The boxfish’s unique armor draws its strength from hexagon-shaped scales and the connections between them, engineers at the University of California, San Diego, have found.

“The boxfish is small and yet it survives in the ocean where it is surrounded by bigger, aggressive fish, at a depth of 50 to 100 meters,” said Wen Yang, a UC San Diego alumna now working at Swiss Federal Institute of Technology in Zurich in Switzerland and the paper’s first author. “After I touched it, I realized why it can survive - it is so strong but at the same time so flexible.”
The boxfish’s hard frame and flexible body make it an ideal animal to study for inspiration for armor materials. The hexagon-shaped scales are called scutes. They are connected by sutures, similar to the connections in a baby’s skull, which grow and fuse together as the baby grows.
Most fish have overlapping scales, said Steven Naleway a materials science and engineering Ph.D. student and co-author on the paper. “That means that there are no weak points, should a bite from a predator land exactly in between scales,” he said. “We are currently investigating what mechanical advantage scutes and sutures might provide. We know that the boxfish has survived for 35 million years with this armor, so the design has proved very successful in nature.”

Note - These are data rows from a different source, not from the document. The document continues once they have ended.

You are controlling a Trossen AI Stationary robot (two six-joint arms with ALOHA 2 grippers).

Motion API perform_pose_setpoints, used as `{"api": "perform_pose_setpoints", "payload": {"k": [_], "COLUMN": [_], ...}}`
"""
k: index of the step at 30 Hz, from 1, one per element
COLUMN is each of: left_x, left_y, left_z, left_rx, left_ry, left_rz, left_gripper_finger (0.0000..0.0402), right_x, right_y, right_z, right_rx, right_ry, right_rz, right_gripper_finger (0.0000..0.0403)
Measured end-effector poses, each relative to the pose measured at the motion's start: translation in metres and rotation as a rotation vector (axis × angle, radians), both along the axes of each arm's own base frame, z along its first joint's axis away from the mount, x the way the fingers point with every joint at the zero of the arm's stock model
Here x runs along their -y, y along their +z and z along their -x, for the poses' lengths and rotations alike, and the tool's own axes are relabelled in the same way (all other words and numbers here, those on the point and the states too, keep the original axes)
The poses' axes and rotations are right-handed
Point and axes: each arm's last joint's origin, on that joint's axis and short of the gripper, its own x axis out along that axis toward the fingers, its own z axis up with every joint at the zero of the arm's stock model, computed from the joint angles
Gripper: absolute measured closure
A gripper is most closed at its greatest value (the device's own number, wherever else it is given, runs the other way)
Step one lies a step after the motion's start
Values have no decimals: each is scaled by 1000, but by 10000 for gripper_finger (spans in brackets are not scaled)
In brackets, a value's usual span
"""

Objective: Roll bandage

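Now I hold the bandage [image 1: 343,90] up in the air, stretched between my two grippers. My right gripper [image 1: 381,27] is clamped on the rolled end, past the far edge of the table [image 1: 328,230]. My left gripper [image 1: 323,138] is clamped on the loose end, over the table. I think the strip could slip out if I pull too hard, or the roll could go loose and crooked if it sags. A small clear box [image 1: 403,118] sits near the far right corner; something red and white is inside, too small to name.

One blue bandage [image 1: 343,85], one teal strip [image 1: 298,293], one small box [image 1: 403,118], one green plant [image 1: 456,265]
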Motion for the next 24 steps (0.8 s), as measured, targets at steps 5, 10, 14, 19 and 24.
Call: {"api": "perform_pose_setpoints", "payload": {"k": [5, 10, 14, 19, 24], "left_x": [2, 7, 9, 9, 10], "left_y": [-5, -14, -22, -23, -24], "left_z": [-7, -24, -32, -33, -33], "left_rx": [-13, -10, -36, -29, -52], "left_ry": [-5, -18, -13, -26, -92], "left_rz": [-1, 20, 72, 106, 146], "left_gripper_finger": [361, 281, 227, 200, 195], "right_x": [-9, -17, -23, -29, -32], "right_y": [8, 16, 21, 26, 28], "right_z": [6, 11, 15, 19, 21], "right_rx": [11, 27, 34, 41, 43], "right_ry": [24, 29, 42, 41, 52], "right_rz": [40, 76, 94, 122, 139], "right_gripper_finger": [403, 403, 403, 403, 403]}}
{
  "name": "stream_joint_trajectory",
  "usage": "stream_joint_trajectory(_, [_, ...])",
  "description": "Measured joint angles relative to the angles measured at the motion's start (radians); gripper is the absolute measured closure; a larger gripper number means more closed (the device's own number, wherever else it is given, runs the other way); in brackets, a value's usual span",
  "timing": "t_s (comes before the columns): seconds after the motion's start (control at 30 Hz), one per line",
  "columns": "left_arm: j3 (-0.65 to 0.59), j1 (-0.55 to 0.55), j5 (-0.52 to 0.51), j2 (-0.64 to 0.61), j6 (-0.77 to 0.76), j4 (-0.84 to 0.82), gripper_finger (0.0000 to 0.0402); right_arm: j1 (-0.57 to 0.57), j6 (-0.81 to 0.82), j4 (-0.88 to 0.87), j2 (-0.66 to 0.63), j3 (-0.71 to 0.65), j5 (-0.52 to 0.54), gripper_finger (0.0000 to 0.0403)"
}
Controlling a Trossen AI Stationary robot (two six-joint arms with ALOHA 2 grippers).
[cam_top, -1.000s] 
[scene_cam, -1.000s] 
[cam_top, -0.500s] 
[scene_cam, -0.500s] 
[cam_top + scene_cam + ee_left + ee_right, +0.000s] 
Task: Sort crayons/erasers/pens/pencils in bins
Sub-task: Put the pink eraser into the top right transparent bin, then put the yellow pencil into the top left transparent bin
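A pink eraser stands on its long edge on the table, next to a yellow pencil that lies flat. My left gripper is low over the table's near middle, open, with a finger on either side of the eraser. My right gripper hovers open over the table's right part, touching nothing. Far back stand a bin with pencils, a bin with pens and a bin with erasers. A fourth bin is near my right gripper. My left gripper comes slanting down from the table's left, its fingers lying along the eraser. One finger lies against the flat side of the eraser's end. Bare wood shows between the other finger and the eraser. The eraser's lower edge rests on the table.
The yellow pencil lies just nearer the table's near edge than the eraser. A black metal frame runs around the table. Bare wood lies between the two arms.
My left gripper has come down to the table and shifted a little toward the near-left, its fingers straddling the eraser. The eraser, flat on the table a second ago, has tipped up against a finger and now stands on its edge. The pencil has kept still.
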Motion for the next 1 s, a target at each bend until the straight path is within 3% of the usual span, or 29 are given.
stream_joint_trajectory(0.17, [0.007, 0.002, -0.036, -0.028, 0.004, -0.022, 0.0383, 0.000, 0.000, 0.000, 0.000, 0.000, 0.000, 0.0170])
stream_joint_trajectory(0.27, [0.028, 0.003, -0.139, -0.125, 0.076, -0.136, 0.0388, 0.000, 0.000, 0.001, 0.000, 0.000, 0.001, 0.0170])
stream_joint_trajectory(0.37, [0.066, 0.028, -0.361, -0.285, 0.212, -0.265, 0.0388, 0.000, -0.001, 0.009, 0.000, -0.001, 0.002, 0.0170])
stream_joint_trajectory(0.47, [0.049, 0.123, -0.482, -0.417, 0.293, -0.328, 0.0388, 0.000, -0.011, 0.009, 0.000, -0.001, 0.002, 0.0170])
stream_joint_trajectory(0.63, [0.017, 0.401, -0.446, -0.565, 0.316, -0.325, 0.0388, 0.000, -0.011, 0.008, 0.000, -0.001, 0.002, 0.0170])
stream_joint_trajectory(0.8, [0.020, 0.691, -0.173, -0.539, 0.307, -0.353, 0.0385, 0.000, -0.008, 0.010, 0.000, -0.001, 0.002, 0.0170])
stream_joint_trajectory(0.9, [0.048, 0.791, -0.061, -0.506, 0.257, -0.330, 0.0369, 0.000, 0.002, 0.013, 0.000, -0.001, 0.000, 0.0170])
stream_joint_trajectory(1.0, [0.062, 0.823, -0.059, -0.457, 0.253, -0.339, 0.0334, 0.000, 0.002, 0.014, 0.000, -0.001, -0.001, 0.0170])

Each hexagonal scale, or scute, has a raised, star-like structure in the center that distributes stress across the entire surface. Under the scutes, the team found an inner layer that forms a complex structure in which collagen fibers interlock. This structure creates a flexible inner layer in the armor, which is difficult to penetrate due to the interlocking collagen fibers. Together, the outer and inner layers of the boxfish armor provide the fish with protection unique in the natural world.

The boxfish's carapace (or shell) is composed of several hexagonal scutes that provide body support and armored protection (center). These scutes are connected by tooth-like joints called sutures, which provide some level of combined strength and flexibility (right). Credit: Michael M. Porter/Clemson University.
The team also tested the scutes’ ability to withstand tension by pulling them apart both horizontally and vertically, as well as their ability to withstand penetration. “We were able to demonstrate that even if a predator manages to generate a crack in the outer layer, the collagen fibers will help to prevent the structure from failing,” said Yang. Her current research focuses on the characterization of bio-inspired materials.  
Meanwhile, the connections between the scutes, called sutures, make the armor even stronger. Upon impact, the sutures’ zigzag patterns essentially lock in and keep the scutes from breaking apart. These sutures are different from many of those found elsewhere in nature, Naleway said.